Assignment - Work out how many lines in the entries below include the word "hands", and give only that figure.

[Opening Given records section]

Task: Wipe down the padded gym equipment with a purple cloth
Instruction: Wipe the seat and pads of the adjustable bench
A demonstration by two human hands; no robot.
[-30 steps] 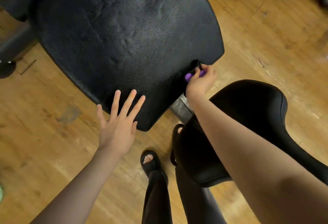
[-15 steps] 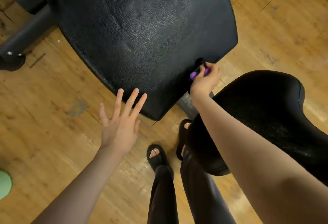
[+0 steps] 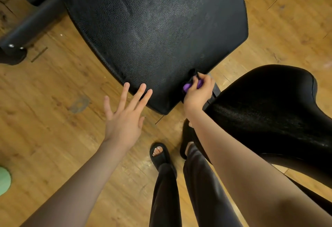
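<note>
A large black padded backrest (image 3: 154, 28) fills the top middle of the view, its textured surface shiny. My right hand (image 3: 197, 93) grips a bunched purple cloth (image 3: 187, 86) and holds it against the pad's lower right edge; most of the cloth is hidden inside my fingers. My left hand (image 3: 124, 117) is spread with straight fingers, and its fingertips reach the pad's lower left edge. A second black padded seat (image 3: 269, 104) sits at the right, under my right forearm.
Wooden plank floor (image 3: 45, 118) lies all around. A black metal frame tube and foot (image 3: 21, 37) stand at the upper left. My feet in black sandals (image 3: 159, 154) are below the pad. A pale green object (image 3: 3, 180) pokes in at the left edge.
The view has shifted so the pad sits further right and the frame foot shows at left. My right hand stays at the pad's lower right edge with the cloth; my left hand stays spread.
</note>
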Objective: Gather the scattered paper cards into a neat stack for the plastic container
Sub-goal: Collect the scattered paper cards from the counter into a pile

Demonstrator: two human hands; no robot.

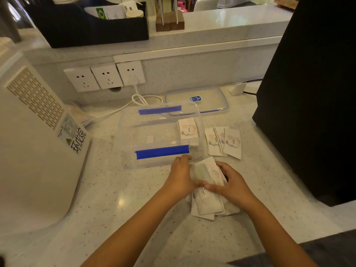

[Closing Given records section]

The answer - 2